On Mon, Sep 24, 2018 at 6:31 AM Derrick Stolee <[email protected]> wrote:
>
> On 9/21/2018 7:58 PM, Stefan Beller wrote:
> > The old formatting style is a real hindrance of getting people up to speed
> > contributing as they use existing code as an example and follow that style.
> > So let's get rid of the old style and reformat it in our current style.
> I was suspicious of your automated approach catching everything, so I
> looked carefully at this patch. There are still a lot of things
> happening that we would not recommend doing in new tests.
Heh, thanks for calling that out. So we're looking at a full formatter
instead of a partial formatter that helps moving in the right direction now. :-/
I would prefer to use automation as much as possible for these tasks
to keep it easy to apply it at scale once a file is not touched by
master..pu any more.
When applying styles manually, there is sometimes a judgement call,
which would like to the inevitable bikeshedding that I'd prefer to avoid.

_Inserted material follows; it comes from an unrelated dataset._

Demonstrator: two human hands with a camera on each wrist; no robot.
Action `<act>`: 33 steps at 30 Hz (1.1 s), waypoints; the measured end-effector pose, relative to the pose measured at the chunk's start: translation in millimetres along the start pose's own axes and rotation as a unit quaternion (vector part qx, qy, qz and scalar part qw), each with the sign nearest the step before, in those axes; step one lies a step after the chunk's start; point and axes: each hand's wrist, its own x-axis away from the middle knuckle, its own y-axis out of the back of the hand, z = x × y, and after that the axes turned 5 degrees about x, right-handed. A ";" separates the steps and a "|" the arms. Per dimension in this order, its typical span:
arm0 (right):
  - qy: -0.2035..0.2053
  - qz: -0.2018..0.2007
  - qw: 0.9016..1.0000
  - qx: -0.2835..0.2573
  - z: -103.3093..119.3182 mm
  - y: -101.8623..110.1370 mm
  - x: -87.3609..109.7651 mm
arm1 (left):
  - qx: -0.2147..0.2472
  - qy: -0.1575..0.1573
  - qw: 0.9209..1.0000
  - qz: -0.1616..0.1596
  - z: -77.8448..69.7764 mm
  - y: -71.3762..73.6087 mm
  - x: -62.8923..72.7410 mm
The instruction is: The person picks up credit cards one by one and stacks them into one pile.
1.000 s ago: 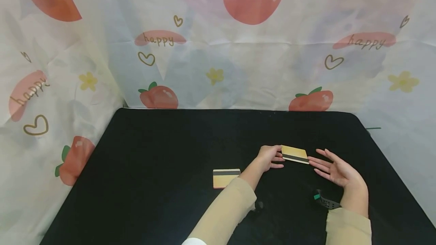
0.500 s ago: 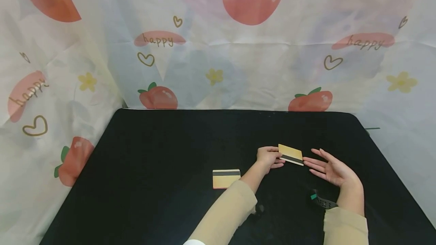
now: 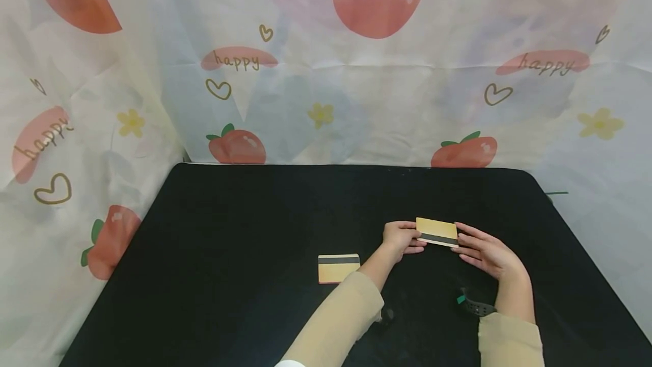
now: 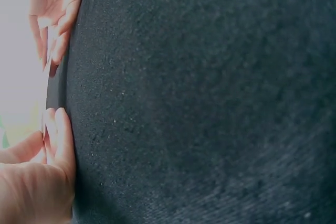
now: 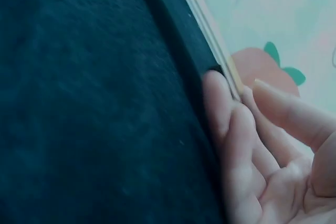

> > +test_expect_success 'moving the file out of subdirectory' '
> > + cd path0 && git mv COPYING ../path1/COPYING
> > +'
> Perhaps split this line on the &&?
In real modern testing, this could also be
git -C path0 mv ...
which would also fix the cd.. below and not needing
a subshell there either (using -C again).
Looking at this from a higher level, nowadays I would write
tests that have more lines in them, instead of having
one git command per test.
> > +test_expect_success 'moving to existing tracked target with trailing
> > slash' '
> > + mkdir path2 &&
> > + >path2/file && git add path2/file &&
> This line in particular looks a bit strange. What is this doing? At
> least we should split the &&.
Yes.
> > +test_expect_success 'do not move directory over existing directory' '
> > + mkdir path0 && mkdir path0/path2 && test_must_fail git mv path2 path0
> > +'
>
> Split this line.
Okay, I'll go manually over these tests to adapt to new style.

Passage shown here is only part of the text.